Длинный пятиэтажный дом на центральной улице. Старик входит во двор, блаженно улыбаясь всем встречным, словно все они, живущие в одном доме с его сыном, его лучшие друзья. Поднявшись на второй этаж, он тут же спешит нажать кнопку звонка, но, что-то вспомнив, виновато опускает руку и стоит у двери, прислушиваясь. Какой-то чудак сказал ему, что самое страшное для писателя – это когда его отрывают от работы. Поэтому, говорили ему, они не доводят до конца и одной трети начатых ими книг. А отцу, ясное дело, не хочется, чтобы из-за него я не кончил еще одной книги.
Пишущей машинки не слышно, и он тихо, виновато стучит. Никто не отвечает, и он стучит вторично. Потом звонит долго, тревожно, а ему все не отвечают, и он поник, опечалился. Вот уж чудак человек! Сколько раз я ему' писал, что меня осенью не будет в Кишиневе, что осенью я переберусь в Москву, – старик этому не может поверить и, оказавшись в Кишиневе, спешит по старому адресу.
Огорченный, он сходит по лестнице, выходит через ворота, смешивается с толпой на тротуарах, привнося в живой городской ритм пешеходов медленный, измеренный другими заботами темп. Идет долго по центральной улице, никуда не сворачивая, и то затеряется в толпе, то снова вынырнет. У низенького здания центральной молдавской газеты останавливается. Чему-то радуется. Уже лет десять, как я не работаю в этой газете, но отец, верно, думает про себя: вдруг зайдет, откроет дверь, а я сижу как ни в чем не бывало за своим столиком!

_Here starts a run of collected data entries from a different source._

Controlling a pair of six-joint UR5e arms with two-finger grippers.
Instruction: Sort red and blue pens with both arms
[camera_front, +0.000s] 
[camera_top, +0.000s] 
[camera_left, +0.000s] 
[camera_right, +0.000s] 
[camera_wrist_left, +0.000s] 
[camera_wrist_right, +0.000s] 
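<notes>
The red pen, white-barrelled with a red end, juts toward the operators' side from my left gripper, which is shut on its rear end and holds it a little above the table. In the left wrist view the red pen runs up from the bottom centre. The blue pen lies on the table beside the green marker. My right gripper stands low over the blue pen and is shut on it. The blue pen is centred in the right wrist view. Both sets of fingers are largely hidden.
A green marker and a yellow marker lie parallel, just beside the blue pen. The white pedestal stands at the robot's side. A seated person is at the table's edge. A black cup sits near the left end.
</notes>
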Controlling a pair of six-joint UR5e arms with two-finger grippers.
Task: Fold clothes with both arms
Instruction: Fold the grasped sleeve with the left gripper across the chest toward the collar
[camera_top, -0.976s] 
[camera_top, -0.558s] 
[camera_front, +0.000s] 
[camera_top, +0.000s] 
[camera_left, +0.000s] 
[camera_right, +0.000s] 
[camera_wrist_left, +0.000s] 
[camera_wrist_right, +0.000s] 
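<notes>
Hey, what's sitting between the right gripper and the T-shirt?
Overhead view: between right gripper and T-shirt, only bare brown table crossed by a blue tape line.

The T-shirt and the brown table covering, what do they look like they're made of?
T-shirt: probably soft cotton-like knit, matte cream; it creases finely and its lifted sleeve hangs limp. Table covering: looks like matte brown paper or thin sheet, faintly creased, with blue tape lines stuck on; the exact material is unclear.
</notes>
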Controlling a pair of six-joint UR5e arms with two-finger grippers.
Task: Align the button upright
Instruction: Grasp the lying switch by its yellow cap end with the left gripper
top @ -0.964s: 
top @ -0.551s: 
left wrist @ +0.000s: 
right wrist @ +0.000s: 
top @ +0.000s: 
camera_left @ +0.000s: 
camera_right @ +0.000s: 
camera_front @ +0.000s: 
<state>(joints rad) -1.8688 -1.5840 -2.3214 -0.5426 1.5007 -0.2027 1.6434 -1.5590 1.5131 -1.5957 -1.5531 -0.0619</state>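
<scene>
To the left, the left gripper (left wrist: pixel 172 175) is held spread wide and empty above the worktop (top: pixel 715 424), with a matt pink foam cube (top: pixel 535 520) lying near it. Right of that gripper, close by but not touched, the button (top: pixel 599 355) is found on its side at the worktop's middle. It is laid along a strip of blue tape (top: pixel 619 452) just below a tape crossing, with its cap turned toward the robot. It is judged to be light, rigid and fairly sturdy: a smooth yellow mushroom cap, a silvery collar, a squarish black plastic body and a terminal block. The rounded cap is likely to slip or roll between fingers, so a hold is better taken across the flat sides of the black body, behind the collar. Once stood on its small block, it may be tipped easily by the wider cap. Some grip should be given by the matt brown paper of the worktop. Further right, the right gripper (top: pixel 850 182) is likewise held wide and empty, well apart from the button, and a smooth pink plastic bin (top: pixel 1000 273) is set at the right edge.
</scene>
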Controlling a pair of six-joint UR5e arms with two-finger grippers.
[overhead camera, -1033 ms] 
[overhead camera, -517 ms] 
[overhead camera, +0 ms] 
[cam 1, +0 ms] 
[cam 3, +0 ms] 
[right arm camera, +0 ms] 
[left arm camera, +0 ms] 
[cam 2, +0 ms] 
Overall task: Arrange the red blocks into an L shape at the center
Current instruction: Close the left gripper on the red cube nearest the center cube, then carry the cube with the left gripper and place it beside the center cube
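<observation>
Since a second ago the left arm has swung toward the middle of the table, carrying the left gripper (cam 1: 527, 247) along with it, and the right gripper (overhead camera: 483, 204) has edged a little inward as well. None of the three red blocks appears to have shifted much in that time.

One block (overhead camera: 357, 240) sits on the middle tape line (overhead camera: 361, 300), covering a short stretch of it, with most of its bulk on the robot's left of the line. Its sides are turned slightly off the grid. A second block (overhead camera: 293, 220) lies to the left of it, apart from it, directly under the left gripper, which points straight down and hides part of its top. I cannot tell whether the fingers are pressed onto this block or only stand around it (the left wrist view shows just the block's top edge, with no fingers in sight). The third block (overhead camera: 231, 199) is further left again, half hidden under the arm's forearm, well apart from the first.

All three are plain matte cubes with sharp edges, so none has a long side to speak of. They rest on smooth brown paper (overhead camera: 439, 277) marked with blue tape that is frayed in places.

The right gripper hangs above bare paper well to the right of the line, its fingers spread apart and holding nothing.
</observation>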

В редакции, как всегда перед зимой, идет капитальный ремонт. Стулья составлены горкой, на столах лежит кирпич, на запорошенном пылью полу без конца трещат телефоны, а по коридорам бегают литработникн с корректурой, с читательскими письмами. Открыв поочередно все двери и убедившись, что меня нет, отец уходит. Уже у самого выхода он вдруг слышит за спиной!
– Эй, старина!
Курьер редакции, только что присевший выпить свой обеденный чай, узнал его. Они долго, с достоинством приветствуют друг друга, потом отец, увидев стакан горячего чая и сделав испуганное лицо, спрашивает у курьера:
– Неужто перешел в другую веру?
В ответ на это удивление курьер хлопает себя по карманам, как бы говоря: ну решительно ни копейки! Отец, предварительно оглянувшись, дабы не наскочило слишком много любителей, таинственно кивает в сторону выхода.
В небольшом пивном баре напротив редакции отец берет бутылку столового вина, наливает два стакана и выжидательно смотрит на курьера. А тот, хоть и свой, деревенский человек, тянет душу. Пьет вино долго, со смаком, потом, намазав кусок хлеба горчицей и посыпав еще солью, принимается говорить, возмущаясь по мере того, как наедается горчицей. От него отец узнает, что плохи мои дела. Лежит в редакции двухподвальная статья, и разносят меня в этой статье так, что не остается камня на камне.
Отец, следя за категорическими жестами курьера, демонстрирующего разрушительную силу статьи, втягивает, как и Антон, голову в плечи, косится на всех входящих в пивную, словно все они прикладывали руку к этой статье.